WORK ORDER — Each line in the material below, starting at the one with "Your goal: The" and ending at the one with "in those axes", is to be reproduced exactly; no picture is to be copied.

** RECORDED DATA follows **

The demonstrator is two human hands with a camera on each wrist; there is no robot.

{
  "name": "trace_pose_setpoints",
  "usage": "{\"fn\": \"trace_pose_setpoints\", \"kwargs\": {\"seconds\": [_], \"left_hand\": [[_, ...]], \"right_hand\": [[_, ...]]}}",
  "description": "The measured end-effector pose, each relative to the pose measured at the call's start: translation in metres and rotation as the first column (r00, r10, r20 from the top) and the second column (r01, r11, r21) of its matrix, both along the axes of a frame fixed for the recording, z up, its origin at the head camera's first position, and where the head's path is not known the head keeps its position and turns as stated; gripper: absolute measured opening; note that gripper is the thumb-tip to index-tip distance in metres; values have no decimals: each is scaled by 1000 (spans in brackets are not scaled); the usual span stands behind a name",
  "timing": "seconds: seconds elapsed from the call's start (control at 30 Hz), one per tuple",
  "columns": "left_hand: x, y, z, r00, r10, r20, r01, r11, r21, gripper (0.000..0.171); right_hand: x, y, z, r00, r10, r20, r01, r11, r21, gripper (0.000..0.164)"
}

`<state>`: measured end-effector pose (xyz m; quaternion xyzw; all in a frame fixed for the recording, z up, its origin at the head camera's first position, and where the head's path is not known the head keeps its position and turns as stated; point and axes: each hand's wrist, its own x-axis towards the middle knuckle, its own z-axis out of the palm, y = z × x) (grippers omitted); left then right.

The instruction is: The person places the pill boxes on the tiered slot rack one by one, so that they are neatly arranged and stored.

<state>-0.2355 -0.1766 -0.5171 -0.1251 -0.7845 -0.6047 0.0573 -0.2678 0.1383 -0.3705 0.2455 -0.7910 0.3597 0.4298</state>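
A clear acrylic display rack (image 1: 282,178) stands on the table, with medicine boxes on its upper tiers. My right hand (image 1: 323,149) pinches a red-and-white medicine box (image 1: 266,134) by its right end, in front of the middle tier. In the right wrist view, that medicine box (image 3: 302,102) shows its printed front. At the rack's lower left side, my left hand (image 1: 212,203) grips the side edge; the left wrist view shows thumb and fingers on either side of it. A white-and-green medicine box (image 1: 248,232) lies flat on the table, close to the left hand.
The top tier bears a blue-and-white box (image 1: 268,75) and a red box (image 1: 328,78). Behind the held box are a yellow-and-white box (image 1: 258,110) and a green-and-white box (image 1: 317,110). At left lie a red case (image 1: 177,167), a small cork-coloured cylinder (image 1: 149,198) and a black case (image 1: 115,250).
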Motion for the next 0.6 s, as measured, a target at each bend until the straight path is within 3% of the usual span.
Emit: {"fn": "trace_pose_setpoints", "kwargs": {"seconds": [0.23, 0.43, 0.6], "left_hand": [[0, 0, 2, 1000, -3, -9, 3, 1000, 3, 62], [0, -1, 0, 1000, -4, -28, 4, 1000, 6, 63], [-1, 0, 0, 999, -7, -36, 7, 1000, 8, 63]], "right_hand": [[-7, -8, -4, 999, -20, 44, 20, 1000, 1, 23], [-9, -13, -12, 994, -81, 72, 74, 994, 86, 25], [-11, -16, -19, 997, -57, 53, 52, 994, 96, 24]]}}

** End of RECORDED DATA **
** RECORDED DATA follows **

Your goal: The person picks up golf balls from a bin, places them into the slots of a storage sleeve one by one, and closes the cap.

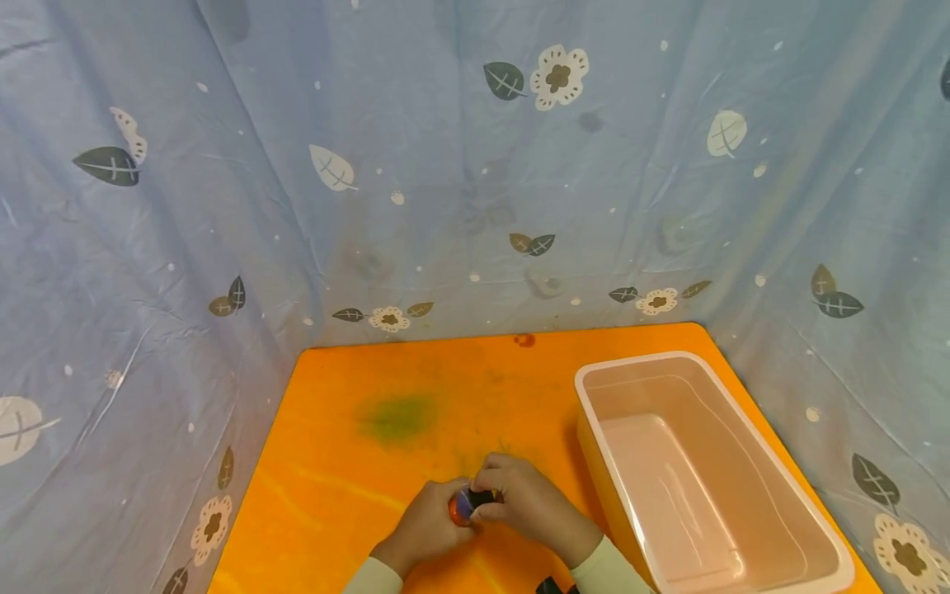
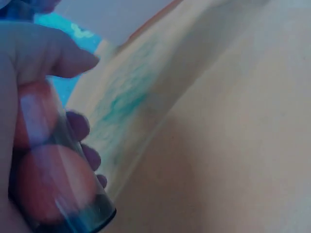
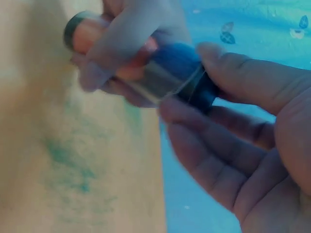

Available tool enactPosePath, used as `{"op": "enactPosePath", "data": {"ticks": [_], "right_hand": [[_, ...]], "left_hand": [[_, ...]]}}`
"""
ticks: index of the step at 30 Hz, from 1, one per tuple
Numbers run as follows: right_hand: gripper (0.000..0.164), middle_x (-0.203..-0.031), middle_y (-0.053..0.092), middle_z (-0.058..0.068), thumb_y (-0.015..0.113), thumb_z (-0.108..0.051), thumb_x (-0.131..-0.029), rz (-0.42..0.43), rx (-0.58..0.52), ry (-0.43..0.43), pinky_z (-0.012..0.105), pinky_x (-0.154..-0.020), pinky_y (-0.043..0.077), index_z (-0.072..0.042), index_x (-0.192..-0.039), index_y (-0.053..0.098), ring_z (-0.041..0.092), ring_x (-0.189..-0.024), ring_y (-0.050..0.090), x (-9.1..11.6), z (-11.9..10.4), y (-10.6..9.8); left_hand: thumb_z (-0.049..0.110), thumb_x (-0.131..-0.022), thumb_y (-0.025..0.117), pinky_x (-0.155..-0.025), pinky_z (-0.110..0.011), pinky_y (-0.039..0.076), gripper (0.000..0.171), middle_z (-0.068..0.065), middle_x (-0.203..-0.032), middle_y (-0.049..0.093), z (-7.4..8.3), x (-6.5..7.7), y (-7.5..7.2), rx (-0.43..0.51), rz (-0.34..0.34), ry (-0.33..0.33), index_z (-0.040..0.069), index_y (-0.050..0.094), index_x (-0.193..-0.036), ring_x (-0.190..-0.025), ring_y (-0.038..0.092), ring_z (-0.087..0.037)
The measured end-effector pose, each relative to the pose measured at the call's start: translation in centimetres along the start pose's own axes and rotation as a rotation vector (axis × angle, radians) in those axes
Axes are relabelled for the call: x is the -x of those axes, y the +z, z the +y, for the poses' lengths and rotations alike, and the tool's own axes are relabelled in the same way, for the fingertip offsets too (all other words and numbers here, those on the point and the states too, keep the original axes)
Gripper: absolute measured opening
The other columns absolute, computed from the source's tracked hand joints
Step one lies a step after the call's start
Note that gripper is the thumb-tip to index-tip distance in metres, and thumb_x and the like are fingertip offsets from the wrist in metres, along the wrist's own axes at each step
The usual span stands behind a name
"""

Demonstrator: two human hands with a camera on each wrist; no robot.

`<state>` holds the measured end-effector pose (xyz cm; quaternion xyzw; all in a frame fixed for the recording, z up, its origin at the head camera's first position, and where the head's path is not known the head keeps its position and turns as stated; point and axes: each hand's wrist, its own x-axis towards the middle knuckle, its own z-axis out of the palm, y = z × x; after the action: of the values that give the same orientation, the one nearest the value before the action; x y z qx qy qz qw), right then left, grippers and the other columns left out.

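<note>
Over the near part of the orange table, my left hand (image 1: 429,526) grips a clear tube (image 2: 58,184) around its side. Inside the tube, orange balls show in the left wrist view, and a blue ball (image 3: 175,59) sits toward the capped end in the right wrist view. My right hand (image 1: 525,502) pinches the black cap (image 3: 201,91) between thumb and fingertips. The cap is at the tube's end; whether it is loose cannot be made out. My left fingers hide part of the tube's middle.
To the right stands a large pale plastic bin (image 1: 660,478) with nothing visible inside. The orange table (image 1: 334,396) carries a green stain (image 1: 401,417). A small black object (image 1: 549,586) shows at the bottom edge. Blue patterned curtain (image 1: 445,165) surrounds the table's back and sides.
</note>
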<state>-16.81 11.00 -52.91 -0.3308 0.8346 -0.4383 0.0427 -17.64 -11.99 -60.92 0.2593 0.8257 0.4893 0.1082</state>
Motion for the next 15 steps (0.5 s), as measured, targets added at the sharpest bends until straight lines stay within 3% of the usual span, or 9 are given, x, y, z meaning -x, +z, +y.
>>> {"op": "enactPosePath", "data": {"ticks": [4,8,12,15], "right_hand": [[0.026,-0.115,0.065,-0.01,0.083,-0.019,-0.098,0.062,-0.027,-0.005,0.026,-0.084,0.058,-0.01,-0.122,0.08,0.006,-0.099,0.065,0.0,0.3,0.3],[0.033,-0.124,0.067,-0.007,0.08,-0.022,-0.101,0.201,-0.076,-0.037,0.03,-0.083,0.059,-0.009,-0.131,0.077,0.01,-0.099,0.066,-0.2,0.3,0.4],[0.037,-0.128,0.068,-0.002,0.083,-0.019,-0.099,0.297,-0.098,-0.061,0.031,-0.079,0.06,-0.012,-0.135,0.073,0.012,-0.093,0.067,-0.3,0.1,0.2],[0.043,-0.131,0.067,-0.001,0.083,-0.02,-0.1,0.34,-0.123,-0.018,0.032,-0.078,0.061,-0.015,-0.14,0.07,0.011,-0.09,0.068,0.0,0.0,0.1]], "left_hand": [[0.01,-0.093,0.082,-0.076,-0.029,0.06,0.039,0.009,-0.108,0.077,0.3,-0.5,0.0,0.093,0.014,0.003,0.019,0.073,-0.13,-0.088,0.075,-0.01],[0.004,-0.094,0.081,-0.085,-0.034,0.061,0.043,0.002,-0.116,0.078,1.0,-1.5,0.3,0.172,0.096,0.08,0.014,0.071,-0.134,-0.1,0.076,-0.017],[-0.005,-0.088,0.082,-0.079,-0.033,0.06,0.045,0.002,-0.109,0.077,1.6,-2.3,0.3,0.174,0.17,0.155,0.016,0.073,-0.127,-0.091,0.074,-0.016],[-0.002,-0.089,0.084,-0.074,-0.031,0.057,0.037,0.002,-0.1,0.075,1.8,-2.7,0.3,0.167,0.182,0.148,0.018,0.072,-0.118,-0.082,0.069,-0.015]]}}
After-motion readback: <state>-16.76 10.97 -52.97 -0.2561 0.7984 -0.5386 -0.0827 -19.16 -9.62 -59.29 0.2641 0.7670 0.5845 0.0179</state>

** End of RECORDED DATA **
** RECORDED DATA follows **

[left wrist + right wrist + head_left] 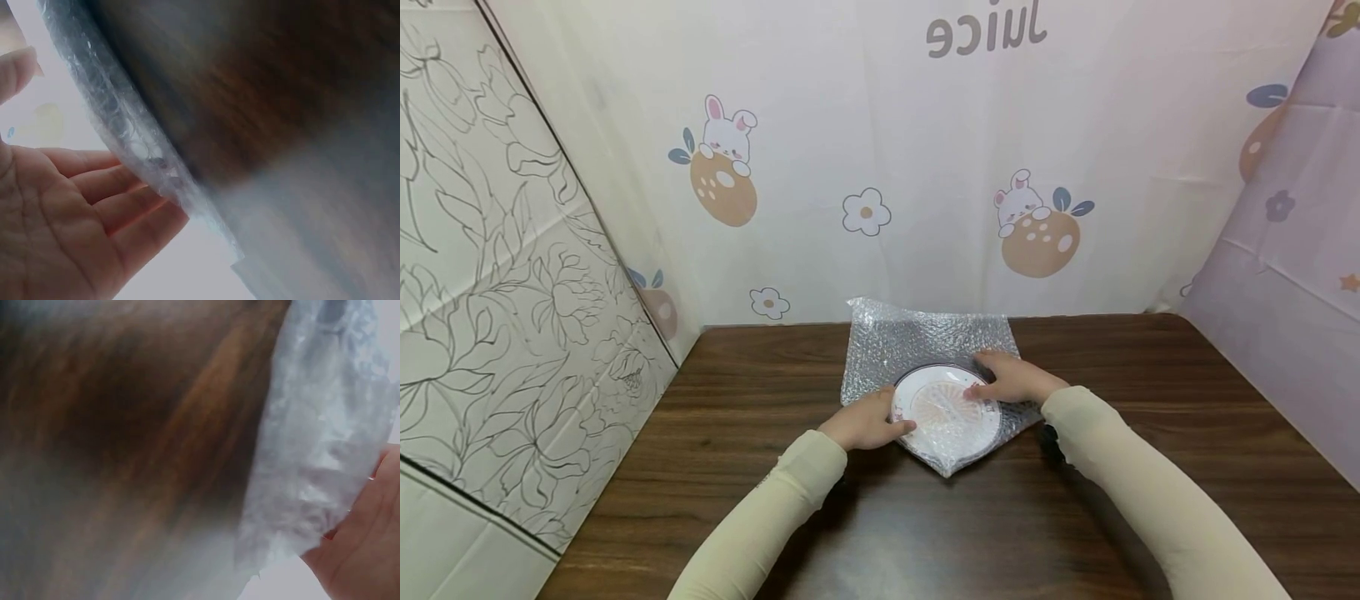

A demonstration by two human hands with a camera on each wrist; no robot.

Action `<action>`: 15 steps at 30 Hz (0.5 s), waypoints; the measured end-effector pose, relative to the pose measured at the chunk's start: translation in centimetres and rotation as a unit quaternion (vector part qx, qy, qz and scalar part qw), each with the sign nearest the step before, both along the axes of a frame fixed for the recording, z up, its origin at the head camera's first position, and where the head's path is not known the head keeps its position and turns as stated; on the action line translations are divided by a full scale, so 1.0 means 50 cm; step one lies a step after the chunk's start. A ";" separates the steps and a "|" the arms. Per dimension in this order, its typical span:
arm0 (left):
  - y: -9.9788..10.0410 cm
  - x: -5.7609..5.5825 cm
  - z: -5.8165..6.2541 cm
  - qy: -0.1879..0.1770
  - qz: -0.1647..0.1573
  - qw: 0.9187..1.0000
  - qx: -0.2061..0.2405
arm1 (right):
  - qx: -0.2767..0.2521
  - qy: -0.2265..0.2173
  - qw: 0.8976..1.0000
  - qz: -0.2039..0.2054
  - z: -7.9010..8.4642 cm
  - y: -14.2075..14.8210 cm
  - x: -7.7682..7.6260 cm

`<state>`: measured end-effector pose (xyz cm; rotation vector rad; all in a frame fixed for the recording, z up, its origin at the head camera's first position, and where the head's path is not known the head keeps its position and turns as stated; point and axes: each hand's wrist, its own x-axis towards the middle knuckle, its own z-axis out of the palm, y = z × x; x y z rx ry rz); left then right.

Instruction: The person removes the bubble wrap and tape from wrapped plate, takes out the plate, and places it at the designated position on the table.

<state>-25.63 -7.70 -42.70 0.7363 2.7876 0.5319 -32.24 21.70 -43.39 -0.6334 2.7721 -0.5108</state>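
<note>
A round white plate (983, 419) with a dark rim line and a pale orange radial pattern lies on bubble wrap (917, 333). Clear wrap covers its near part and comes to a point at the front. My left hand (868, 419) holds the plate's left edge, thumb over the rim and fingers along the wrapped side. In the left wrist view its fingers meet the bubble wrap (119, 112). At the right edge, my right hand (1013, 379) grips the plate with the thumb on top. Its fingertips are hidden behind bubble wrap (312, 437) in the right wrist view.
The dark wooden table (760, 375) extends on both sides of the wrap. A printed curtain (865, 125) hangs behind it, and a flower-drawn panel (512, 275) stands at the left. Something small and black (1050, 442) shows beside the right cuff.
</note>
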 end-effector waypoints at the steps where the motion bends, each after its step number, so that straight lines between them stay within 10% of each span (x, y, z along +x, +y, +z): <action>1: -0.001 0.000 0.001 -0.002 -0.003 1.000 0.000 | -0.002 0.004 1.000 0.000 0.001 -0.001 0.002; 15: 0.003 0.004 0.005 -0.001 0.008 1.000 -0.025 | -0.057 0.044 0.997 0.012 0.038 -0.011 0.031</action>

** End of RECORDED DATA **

SOLUTION —
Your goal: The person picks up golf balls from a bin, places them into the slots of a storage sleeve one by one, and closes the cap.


Available tool enactPosePath, used as `{"op": "enactPosePath", "data": {"ticks": [_], "right_hand": [[_, ...]], "left_hand": [[_, ...]]}}`
"""
ticks: index of the step at 30 Hz, from 1, one per tuple
Numbers run as follows: right_hand: gripper (0.000..0.164), middle_x (-0.203..-0.031), middle_y (-0.053..0.092), middle_z (-0.058..0.068), thumb_y (-0.015..0.113), thumb_z (-0.108..0.051), thumb_x (-0.131..-0.029), rz (-0.42..0.43), rx (-0.58..0.52), ry (-0.43..0.43), pinky_z (-0.012..0.105), pinky_x (-0.154..-0.020), pinky_y (-0.043..0.077), index_z (-0.072..0.042), index_x (-0.192..-0.039), index_y (-0.053..0.098), ring_z (-0.041..0.092), ring_x (-0.189..-0.024), ring_y (-0.050..0.090), x (-9.1..11.6), z (-11.9..10.4), y (-10.6..9.8); left_hand: thumb_z (-0.049..0.110), thumb_x (-0.131..-0.022), thumb_y (-0.025..0.117), pinky_x (-0.155..-0.025), pinky_z (-0.110..0.011), pinky_y (-0.039..0.076), gripper (0.000..0.171), middle_z (-0.068..0.065), middle_x (-0.203..-0.032), middle_y (-0.049..0.093), z (-7.4..8.3), x (-6.5..7.7), y (-7.5..7.2), rx (-0.43..0.51), rz (-0.34..0.34), ry (-0.33..0.33), index_z (-0.040..0.069), index_y (-0.050..0.094), index_x (-0.193..-0.036), ring_x (-0.190..-0.025), ring_y (-0.038..0.092), ring_z (-0.087..0.037)
The measured end-effector pose, each relative to the pose measured at the call's start: translation in centimetres along the start pose's own axes and rotation as a rotation vector (axis × angle, radians) in those axes

Nothing else is required for this exercise.